▶ **EXERCISE BRIEF**:
Where does the string "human" occur in the records below? Copy every line that holds it.

[Dataset items]
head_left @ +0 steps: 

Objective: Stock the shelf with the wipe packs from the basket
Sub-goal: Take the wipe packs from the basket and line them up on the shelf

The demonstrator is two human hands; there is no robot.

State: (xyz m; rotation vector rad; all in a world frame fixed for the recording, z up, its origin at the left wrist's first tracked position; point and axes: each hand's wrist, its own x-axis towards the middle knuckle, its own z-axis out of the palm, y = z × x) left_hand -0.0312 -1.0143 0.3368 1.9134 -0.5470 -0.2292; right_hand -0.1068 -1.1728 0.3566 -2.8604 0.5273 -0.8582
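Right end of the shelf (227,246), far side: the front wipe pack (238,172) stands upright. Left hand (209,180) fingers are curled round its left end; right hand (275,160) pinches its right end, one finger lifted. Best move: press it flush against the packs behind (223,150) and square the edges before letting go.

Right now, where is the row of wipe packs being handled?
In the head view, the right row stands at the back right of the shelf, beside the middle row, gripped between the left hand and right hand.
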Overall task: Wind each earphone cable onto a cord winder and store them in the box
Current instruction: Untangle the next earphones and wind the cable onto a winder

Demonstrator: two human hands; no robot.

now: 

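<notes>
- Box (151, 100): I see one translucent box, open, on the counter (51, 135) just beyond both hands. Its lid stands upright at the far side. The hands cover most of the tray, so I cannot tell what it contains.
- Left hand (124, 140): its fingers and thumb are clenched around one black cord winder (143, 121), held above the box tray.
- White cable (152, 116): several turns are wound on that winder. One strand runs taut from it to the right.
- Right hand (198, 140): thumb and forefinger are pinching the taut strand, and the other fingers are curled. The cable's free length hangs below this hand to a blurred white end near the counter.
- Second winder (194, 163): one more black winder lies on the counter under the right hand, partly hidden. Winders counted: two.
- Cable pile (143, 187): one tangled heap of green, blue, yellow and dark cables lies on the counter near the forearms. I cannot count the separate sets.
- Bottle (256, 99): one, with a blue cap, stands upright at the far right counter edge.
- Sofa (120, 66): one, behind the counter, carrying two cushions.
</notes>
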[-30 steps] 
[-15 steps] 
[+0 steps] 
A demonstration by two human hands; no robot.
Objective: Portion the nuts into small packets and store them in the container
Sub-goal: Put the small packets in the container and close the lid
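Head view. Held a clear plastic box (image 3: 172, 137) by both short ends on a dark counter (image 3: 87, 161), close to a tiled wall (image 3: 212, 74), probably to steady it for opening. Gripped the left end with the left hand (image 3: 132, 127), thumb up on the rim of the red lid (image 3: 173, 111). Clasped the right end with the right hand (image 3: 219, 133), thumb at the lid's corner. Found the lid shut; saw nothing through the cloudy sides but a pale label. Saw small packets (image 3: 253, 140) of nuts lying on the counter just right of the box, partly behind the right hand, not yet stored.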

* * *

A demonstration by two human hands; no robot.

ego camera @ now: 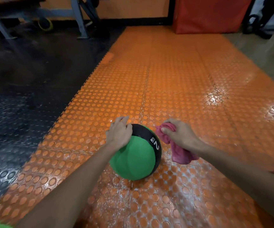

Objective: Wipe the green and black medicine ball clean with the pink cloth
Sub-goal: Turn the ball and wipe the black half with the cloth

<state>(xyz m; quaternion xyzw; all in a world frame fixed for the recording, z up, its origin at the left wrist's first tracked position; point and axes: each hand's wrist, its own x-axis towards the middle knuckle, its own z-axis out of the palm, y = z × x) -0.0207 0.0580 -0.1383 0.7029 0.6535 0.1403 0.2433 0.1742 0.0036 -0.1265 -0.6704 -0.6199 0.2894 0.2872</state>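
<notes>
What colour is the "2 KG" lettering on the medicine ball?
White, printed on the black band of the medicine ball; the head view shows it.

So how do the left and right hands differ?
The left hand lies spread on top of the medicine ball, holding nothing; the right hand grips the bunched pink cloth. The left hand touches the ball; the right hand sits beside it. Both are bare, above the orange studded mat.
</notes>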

▶ **TASK RESPONSE**:
The demonstrator is two human hands; there is no robot.
Demonstrator: two human hands; no robot.
A demonstration by two human hands; no robot.
A demonstration by two human hands; no robot.

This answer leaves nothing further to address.